Just been reading the "look inside" pages of the new edition 5 of the All the Aires France book. Interesting paragraph about a law change in 2012 which suggests the legalisation of wild camping for motorhomes. Quite a good number of points on behaviour if you do park outwith an Aire or campsite. Anyone throw any more light on the changes to national rules? We usually stay on Aires, but now and then a wild site might do the job.


----------



## 113016 (Jun 5, 2008)

Rules, what rules  
Just do as the French do, consider it your right to park anywhere :lol: 
Obviously with consideration to your neighbours  
Better not talk about tables and chairs :wink: :lol: 
Also, don't forget togetherness  if the aire is nearly empty, you must park right next to another van  :lol:


----------



## hblewett (Jan 28, 2008)

Wilding? If it's not 'Interdit', it's allowed - simple


----------



## TheNomad (Aug 12, 2013)

We wild-camp in France loads of times, never had a problem as yet.


----------



## jlo37 (Dec 8, 2012)

If you feel comfortable stop - but be ready for a quick getaway if it turns ugly


----------



## jedi (Nov 22, 2007)

jlo37 said:


> If you feel comfortable stop - but be ready for a quick getaway if it turns ugly


???????


----------



## Telbell (May 1, 2005)

Not sure there are "Rules" really though you'll find loads of advice in various publications/websites.

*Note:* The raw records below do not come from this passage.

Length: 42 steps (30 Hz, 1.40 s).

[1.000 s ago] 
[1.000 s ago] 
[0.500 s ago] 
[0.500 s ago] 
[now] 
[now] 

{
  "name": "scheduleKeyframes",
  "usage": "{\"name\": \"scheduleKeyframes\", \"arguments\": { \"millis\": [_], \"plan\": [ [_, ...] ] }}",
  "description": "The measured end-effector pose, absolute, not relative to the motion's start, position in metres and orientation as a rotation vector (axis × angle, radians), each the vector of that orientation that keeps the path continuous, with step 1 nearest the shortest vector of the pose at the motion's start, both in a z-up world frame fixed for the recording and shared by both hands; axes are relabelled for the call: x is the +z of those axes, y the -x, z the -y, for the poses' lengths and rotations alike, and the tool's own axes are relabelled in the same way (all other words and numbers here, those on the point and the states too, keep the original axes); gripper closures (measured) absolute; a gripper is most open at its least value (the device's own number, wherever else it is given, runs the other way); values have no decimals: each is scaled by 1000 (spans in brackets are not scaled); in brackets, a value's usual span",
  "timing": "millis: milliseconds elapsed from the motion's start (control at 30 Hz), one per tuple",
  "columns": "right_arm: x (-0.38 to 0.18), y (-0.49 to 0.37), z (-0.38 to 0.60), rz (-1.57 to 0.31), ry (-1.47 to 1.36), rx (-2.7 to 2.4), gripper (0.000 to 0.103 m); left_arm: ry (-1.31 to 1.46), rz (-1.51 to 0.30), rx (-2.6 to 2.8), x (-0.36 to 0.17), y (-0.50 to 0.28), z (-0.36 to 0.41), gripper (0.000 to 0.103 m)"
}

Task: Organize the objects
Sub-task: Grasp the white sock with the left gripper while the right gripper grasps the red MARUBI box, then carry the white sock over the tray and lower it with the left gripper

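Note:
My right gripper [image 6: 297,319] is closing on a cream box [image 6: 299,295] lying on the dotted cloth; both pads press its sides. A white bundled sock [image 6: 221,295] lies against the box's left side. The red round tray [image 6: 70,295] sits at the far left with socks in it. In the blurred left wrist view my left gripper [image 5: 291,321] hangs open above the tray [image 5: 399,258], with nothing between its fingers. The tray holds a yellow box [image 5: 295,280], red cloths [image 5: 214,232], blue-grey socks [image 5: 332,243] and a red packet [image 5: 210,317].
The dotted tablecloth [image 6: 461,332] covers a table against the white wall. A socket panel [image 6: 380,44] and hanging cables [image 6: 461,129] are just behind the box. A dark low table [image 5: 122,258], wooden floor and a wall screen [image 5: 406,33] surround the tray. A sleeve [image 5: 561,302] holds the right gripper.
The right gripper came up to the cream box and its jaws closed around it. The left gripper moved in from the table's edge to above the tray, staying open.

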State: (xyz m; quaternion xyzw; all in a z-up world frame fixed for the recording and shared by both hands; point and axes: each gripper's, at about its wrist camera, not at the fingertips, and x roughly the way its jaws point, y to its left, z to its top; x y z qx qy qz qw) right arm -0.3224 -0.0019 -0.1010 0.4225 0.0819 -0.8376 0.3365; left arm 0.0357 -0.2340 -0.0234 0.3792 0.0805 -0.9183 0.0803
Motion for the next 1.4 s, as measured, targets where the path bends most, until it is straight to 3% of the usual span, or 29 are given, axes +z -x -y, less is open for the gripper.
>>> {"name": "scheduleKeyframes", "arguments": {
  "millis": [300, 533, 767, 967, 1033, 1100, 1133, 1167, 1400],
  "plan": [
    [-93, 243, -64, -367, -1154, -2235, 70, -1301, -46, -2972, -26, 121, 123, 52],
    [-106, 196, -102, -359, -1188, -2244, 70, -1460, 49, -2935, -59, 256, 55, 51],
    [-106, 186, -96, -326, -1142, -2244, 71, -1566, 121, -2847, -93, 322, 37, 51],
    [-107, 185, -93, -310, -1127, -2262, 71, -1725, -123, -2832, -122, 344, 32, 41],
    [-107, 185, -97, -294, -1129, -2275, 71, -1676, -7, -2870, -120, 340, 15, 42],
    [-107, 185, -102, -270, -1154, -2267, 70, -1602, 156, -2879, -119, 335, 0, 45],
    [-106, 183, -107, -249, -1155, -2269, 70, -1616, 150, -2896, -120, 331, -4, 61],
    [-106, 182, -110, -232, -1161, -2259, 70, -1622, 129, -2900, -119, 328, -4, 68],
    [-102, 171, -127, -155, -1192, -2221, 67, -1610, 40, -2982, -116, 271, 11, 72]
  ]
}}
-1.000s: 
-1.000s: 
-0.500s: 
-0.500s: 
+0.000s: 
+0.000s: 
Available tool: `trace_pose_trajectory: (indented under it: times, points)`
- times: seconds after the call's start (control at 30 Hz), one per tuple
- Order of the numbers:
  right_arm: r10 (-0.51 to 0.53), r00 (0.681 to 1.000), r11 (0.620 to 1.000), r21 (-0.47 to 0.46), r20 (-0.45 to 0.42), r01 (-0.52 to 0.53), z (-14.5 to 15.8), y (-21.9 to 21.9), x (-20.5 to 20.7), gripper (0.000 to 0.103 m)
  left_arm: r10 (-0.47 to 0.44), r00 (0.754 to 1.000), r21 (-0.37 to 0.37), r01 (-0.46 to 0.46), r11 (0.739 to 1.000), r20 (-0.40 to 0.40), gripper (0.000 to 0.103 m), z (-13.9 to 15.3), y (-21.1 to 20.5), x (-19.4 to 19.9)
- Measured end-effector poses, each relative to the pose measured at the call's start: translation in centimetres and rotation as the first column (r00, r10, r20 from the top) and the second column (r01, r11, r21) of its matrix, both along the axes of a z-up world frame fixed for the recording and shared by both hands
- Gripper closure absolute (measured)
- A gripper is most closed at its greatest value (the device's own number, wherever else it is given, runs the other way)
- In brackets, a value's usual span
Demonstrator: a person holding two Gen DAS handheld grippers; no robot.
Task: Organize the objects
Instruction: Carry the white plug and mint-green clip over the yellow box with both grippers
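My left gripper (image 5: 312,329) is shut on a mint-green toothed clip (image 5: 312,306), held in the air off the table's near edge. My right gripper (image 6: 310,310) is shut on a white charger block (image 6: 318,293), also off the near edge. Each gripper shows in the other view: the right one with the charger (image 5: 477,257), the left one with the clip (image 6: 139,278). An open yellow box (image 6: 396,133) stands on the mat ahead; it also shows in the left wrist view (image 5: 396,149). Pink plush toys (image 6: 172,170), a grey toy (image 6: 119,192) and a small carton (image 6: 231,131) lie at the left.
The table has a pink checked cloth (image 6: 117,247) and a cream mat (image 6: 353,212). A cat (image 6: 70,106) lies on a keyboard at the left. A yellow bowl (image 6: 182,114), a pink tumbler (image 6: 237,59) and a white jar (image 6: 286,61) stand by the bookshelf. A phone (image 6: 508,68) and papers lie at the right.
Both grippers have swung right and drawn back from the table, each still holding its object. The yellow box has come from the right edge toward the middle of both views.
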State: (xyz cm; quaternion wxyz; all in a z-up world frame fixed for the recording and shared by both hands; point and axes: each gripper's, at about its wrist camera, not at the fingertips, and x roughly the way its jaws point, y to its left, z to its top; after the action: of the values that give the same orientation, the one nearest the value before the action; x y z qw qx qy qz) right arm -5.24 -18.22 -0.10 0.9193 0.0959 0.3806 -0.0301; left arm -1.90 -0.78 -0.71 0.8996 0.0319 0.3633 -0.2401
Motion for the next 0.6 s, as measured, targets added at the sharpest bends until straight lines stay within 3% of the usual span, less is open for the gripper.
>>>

As the others say-common sense and go with you gut instincts


----------



## jedi (Nov 22, 2007)

How did this turn into a 'not safe to use aires' thread? :roll: 

Yet another poor motorhomer has just had his van broken into in good old safe England.

15 years of using aires and wilding and never got close to a problem or felt unsafe.

As for rules? When in Rome or in this case France.

Jed


----------



## barryd (May 9, 2008)

I always thought it was legal to overnight or wild camp in France as long as there was no official sign forbidding it.

Nearly half of the three months we spent in France in the summer were wild spots. There are thousands on CC Infos.

Would be interested to see the legislation. Is there a link?


----------



## Pudsey_Bear (Sep 25, 2008)

hblewett said:


> Wilding? If it's not 'Interdit', it's allowed - simple


Ta, just learned a new worm.


----------



## Westbay (Mar 15, 2008)

Not wishing to seem ungrateful for all the wonderful comments, but have any of you taken the trouble of looking at the paragraph I mentioned? It was a serious question.


----------



## barryd (May 9, 2008)

I dont have the latest edition and cant find anything on the net.

You sure its not Vicarious books idea of how you should behave. they seem pretty good at that.


----------